### [Exercise details]
Your answer is the lines below, exactly, from the one that contains "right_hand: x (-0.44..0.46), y" through the one that contains "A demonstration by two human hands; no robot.", both included.

── Stored data

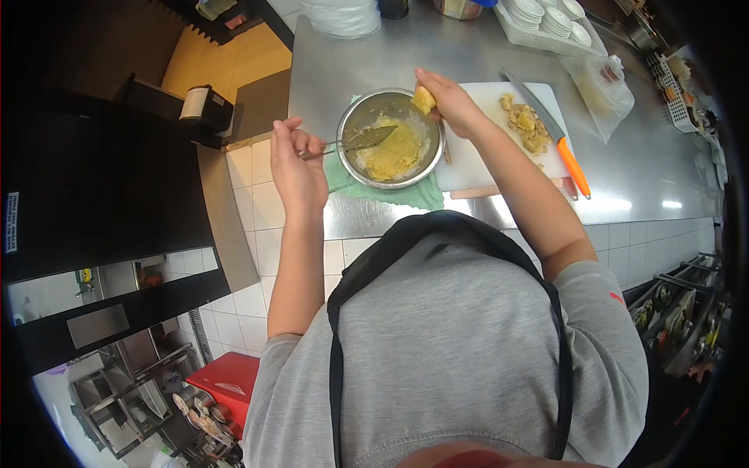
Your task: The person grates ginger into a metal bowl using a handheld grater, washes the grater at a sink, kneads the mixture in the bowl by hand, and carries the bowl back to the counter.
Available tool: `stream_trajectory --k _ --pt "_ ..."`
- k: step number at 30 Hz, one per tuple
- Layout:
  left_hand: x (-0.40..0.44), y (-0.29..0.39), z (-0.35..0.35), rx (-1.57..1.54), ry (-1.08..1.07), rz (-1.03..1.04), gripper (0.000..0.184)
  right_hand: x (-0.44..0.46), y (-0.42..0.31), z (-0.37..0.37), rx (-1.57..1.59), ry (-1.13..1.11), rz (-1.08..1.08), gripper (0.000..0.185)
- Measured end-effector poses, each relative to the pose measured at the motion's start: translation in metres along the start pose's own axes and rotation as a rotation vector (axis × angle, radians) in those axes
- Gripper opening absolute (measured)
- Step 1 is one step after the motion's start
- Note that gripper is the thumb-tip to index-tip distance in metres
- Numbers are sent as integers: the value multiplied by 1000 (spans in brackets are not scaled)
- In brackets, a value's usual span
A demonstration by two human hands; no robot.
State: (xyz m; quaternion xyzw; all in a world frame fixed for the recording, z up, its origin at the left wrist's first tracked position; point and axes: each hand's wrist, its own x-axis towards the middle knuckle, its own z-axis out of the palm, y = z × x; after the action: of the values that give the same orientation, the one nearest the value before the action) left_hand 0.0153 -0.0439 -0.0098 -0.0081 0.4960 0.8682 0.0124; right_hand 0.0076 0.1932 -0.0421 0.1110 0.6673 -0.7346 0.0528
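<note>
My left hand is closed around the handle of a flat metal grater, whose blade reaches over a steel bowl. Yellow grated pulp lies in the bowl beneath it. A peeled yellow piece of ginger is gripped in my right hand, above the bowl's right rim and apart from the grater. Under the bowl is a green cloth. To the right, a white cutting board carries a heap of brownish-yellow peelings and a knife with an orange handle.
A plastic bag lies right of the board. Along the back of the steel counter stand a crate of small white dishes and a stack of clear plastic lids or containers. A black appliance stands at left.
</note>
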Motion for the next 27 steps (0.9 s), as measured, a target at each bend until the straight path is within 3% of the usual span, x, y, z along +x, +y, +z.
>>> stream_trajectory --k 1,3,7,10,16,21,25,27 --pt "4 1 0 -53 14 -14 32 -4 5 0 -1 1 -5 37" --pt "13 -4 -9 -75 29 -23 30 -8 19 0 405 9 153 35" --pt "22 -11 -14 -145 87 -85 26 -17 19 13 412 -49 207 34" --pt "21 -15 -9 -75 57 -34 22 -9 22 16 327 -211 260 33" --pt "21 -32 -18 68 -33 7 23 -14 27 13 304 -330 237 33" --pt "20 -29 -18 10 -33 -55 28 -25 29 6 201 -287 165 27" --pt "18 -12 -5 -47 -40 58 28 -32 27 8 -171 -235 15 37" --pt "13 -4 4 59 -143 215 26 -33 36 11 -99 -218 -43 40"
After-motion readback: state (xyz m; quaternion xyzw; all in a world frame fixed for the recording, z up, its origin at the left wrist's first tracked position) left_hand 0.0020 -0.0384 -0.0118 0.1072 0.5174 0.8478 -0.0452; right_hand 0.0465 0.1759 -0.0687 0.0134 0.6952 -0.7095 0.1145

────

### [Solution to the problem]
  right_hand: x (-0.44..0.46), y (-0.42..0.31), z (-0.37..0.37), rx (-1.57..1.59), ry (-1.13..1.11), rz (-1.08..1.08), gripper (0.000..0.185)
- Measured end-effector poses, each relative to the pose measured at the motion's start: translation in metres along the start pose's own axes and rotation as a rotation vector (axis × angle, radians) in those axes
- Gripper opening absolute (measured)
- Step 1 is one step after the motion's start
- Note that gripper is the thumb-tip to index-tip distance in metres
- Numbers are sent as integers: the value multiplied by 1000 (spans in brackets are not scaled)
- In brackets, a value's usual span
A demonstration by two human hands; no robot.

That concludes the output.